[[ RECORDS PROVIDED open ]]

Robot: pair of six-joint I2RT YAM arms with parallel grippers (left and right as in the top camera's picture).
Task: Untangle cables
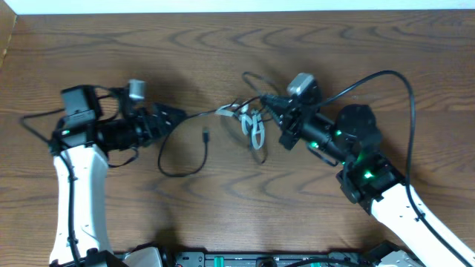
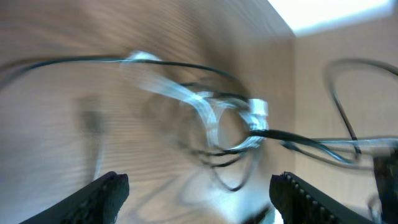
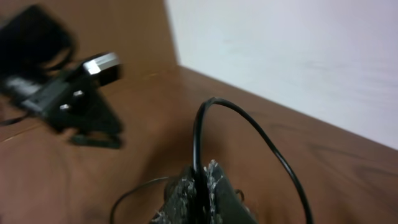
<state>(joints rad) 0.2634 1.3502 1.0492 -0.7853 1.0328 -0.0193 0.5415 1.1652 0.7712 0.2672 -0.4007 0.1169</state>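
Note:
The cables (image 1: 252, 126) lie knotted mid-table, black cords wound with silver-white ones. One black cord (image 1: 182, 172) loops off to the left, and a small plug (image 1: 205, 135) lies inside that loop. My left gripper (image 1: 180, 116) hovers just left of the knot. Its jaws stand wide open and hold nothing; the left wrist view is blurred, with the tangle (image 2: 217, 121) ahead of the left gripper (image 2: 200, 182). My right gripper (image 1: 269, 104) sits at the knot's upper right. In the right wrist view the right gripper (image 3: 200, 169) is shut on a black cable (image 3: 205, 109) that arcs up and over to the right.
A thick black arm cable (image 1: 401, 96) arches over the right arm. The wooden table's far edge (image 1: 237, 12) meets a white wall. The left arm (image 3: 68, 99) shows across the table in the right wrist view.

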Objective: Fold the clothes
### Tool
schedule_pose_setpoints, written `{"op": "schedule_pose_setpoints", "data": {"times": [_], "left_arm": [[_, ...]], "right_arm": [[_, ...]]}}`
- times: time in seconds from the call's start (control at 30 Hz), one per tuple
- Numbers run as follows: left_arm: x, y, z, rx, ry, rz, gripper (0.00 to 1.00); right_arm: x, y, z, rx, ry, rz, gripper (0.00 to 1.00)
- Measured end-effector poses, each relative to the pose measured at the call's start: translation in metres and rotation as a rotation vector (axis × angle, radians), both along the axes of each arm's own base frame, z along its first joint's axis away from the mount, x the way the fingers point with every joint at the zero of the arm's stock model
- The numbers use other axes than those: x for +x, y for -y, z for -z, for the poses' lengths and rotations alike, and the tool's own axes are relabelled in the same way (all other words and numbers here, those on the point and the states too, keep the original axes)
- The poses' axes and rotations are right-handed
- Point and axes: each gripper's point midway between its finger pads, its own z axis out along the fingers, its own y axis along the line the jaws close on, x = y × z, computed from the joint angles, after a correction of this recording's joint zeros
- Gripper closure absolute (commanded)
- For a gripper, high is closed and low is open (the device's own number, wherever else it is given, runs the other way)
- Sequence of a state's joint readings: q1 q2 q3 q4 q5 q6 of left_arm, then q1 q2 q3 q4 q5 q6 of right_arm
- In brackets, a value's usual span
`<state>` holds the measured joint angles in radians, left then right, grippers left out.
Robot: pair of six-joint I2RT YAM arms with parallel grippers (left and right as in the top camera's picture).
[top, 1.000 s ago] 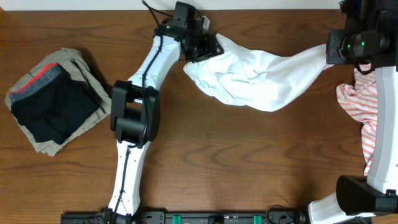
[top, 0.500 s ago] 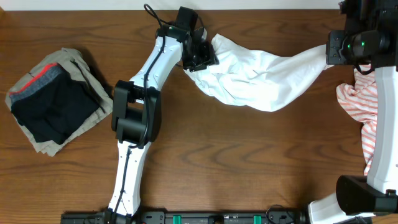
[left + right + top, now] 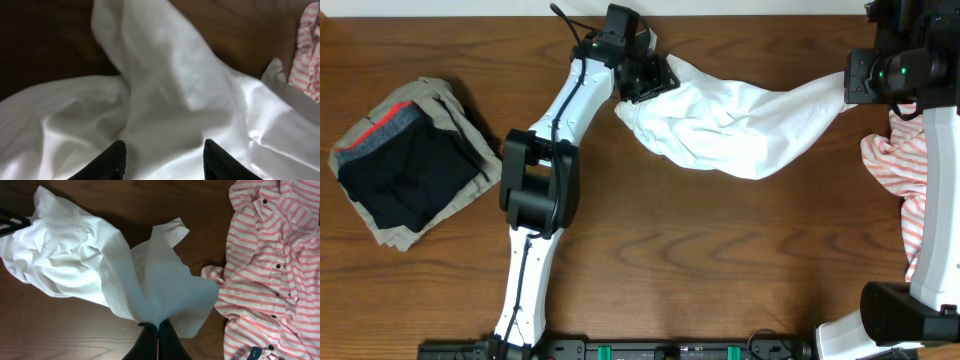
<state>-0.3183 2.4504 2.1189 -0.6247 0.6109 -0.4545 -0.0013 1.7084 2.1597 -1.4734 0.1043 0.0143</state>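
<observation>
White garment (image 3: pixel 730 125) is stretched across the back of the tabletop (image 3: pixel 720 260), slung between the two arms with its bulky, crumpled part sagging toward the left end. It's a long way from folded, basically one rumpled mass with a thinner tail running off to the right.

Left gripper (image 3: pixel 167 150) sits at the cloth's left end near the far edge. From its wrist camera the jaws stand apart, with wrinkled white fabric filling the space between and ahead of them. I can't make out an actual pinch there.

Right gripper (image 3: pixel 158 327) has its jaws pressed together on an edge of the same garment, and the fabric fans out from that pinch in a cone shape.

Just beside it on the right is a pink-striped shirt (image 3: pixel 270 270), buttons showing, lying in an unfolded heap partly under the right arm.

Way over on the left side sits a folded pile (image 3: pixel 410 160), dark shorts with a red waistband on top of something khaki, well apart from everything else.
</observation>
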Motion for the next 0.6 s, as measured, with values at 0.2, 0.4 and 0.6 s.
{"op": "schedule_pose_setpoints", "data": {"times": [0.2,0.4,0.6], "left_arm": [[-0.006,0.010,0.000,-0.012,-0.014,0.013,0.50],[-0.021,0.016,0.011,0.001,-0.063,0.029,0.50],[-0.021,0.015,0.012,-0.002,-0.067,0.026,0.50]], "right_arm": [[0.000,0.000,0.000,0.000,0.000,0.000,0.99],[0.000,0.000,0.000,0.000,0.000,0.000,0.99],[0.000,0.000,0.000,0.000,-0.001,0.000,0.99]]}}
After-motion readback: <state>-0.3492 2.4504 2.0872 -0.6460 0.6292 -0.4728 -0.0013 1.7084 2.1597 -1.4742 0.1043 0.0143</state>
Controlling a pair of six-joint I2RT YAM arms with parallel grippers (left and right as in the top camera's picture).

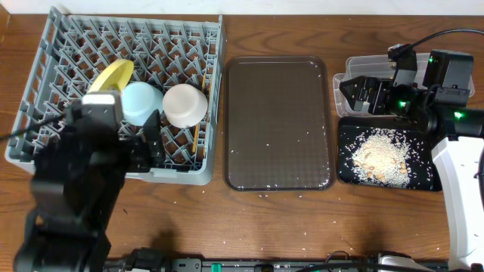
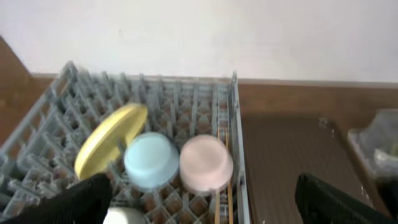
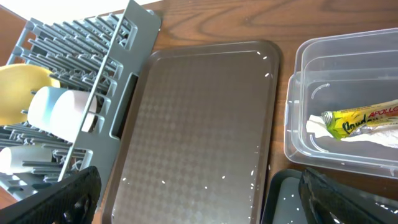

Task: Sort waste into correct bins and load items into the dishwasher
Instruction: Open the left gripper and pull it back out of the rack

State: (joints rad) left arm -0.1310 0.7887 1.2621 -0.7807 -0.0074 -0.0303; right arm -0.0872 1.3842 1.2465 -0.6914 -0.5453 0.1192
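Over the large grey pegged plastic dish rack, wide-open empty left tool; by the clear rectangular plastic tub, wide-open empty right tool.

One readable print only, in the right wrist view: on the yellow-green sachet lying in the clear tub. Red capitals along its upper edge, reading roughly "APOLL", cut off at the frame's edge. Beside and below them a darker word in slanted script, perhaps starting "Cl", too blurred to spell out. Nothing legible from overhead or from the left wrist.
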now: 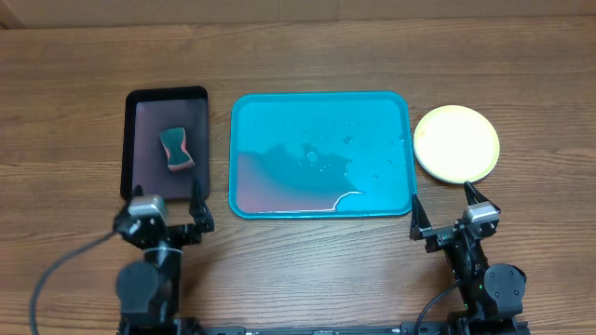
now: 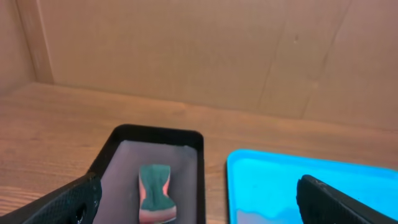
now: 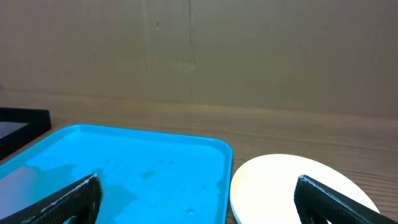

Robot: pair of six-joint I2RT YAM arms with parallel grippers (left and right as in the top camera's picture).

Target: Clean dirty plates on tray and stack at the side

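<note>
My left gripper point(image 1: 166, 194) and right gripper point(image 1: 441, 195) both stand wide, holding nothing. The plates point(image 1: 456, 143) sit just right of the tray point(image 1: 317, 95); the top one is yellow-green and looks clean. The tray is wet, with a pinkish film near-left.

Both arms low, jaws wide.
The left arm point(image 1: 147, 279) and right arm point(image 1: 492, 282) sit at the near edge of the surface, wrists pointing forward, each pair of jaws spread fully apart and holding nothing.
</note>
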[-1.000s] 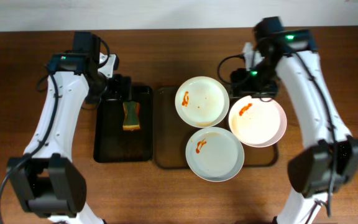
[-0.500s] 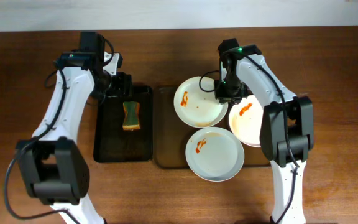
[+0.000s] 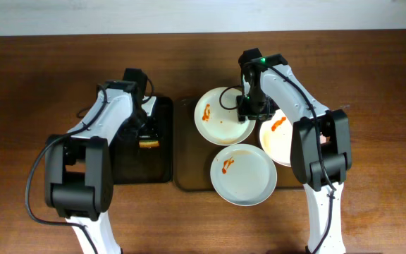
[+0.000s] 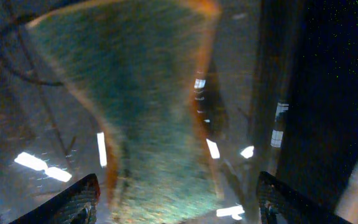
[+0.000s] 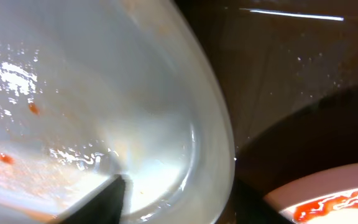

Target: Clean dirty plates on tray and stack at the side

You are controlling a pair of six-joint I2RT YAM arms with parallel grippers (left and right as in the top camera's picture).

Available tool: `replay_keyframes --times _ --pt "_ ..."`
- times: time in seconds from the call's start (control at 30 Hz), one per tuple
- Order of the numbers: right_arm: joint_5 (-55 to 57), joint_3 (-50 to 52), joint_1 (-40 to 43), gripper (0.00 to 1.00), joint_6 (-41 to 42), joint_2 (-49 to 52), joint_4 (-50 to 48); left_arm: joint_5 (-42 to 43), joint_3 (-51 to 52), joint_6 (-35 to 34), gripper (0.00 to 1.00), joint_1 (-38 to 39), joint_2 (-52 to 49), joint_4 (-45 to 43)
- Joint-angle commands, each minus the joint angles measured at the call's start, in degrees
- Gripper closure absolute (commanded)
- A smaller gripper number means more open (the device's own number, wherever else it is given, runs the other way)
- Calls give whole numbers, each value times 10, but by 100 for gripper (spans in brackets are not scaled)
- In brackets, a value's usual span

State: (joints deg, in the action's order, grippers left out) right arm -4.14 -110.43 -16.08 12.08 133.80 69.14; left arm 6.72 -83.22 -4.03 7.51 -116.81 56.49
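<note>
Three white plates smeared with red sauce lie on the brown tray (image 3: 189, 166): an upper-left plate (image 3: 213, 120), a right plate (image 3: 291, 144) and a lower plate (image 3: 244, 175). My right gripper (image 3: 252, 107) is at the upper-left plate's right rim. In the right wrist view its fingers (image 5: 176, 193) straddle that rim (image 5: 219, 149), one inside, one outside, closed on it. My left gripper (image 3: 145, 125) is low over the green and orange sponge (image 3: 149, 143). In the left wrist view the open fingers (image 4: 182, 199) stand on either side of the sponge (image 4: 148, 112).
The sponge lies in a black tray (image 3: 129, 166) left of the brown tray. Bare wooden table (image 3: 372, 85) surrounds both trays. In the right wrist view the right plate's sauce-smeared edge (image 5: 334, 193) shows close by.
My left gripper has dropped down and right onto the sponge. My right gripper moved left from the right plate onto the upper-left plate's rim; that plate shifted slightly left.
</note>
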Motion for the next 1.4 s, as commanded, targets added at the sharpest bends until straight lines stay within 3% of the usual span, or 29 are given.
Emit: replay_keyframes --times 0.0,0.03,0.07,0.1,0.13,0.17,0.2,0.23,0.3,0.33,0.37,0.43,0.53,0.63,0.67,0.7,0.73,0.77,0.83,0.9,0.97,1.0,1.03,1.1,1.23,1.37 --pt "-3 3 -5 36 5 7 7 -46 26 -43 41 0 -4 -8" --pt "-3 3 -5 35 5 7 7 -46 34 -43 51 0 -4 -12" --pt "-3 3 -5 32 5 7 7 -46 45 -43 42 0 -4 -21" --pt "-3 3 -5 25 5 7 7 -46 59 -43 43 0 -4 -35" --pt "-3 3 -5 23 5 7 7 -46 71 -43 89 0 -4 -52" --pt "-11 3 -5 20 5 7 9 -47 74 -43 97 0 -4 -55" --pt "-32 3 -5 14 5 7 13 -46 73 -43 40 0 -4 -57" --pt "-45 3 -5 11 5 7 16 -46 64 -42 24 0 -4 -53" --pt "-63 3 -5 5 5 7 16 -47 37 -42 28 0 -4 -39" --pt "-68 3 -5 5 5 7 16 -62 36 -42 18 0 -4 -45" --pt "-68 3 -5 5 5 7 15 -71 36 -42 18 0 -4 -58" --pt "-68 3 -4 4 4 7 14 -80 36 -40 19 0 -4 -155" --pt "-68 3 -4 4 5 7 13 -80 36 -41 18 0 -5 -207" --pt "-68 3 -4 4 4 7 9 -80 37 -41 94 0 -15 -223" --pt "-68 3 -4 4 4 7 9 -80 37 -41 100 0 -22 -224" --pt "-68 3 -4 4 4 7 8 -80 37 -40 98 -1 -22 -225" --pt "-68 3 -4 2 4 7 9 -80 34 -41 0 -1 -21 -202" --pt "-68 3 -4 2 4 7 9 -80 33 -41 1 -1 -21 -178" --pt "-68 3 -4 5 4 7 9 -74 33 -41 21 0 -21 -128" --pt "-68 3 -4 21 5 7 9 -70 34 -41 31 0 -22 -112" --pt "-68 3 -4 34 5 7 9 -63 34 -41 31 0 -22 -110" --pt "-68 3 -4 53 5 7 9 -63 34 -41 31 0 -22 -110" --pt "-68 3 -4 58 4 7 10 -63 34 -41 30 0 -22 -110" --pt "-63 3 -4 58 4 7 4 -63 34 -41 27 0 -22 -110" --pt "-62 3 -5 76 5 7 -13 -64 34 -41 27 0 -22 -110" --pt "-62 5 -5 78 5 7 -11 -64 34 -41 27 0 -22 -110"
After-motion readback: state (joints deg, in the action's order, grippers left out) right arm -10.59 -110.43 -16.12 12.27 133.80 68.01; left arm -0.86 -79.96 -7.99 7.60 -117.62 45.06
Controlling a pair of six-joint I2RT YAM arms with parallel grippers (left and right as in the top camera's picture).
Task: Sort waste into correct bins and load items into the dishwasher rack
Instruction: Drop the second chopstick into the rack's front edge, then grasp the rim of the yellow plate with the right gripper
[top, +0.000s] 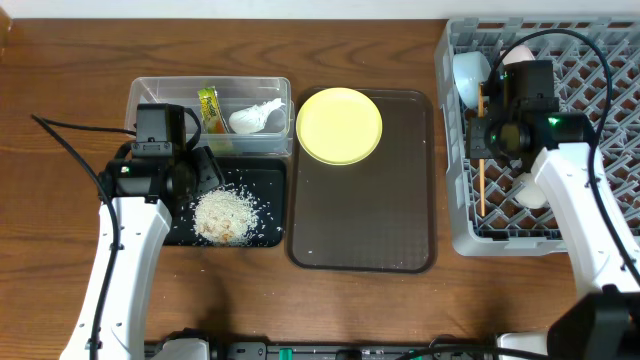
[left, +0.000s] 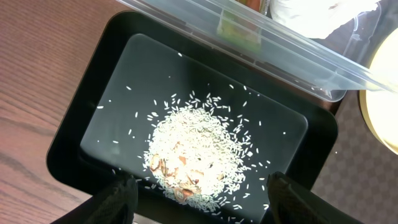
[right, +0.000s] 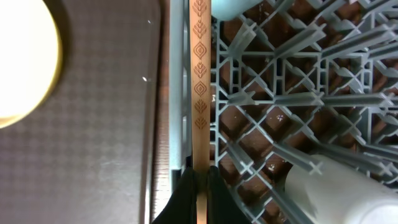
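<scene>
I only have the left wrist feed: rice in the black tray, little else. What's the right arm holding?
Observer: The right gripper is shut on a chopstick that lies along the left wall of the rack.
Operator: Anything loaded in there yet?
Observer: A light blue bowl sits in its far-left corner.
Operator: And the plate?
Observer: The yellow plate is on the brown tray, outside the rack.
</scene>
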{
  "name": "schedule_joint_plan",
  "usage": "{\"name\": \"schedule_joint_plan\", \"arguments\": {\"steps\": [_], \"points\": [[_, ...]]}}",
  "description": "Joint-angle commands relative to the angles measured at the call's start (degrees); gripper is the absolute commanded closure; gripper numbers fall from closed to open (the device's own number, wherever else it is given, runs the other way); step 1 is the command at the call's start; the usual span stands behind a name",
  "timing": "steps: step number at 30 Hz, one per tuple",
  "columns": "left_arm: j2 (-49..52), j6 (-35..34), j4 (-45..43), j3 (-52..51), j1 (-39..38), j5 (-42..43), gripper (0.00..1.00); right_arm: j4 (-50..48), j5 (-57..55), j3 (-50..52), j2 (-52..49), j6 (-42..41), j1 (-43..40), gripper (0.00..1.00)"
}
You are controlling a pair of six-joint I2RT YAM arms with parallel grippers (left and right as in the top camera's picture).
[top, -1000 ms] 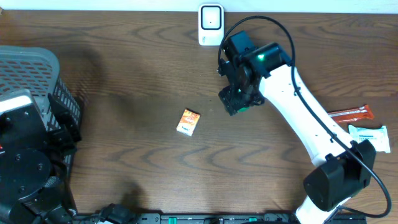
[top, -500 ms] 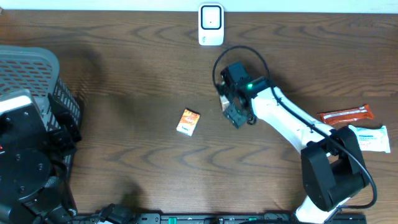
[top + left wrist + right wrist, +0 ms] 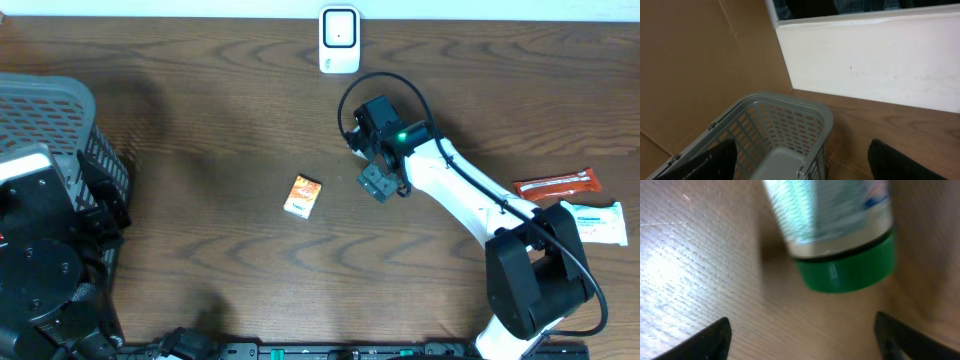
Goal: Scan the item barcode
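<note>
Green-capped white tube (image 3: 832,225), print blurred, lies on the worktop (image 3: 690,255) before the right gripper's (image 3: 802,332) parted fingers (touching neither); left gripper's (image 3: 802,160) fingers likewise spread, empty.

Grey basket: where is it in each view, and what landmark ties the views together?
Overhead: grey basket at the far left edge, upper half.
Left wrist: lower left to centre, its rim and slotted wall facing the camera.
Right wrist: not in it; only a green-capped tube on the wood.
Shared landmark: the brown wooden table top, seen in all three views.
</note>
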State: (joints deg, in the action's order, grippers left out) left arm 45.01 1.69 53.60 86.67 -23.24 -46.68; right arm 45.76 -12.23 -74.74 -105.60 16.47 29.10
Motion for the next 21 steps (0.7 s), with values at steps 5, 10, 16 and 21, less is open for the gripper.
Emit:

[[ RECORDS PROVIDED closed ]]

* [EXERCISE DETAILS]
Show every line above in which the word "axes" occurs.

* [SOLUTION FOR THIS PROBLEM]
- Measured end-effector poses, each relative to the pose measured at the call's start: translation in metres and rotation as a rotation vector (axis × angle, radians), both along the axes of each arm's own base frame, z along its first joint's axis away from the mount, x the way the fingers point with every joint at the zero of the arm's stock model
- The numbers use other axes than those: x for +x, y for -y, z for -z, for the poses' lengths and rotations alike, and the tool's own axes are relabelled in the same way (all other words and numbers here, those on the point and the states too, keep the original axes)
- The poses' axes and rotations are right-handed
- Point and axes: each gripper's point midway between its finger pads, its own z axis out along the fingers, its own y axis along the line the jaws close on, x = y × z, computed from the joint angles, after a correction of this recording's joint zeros

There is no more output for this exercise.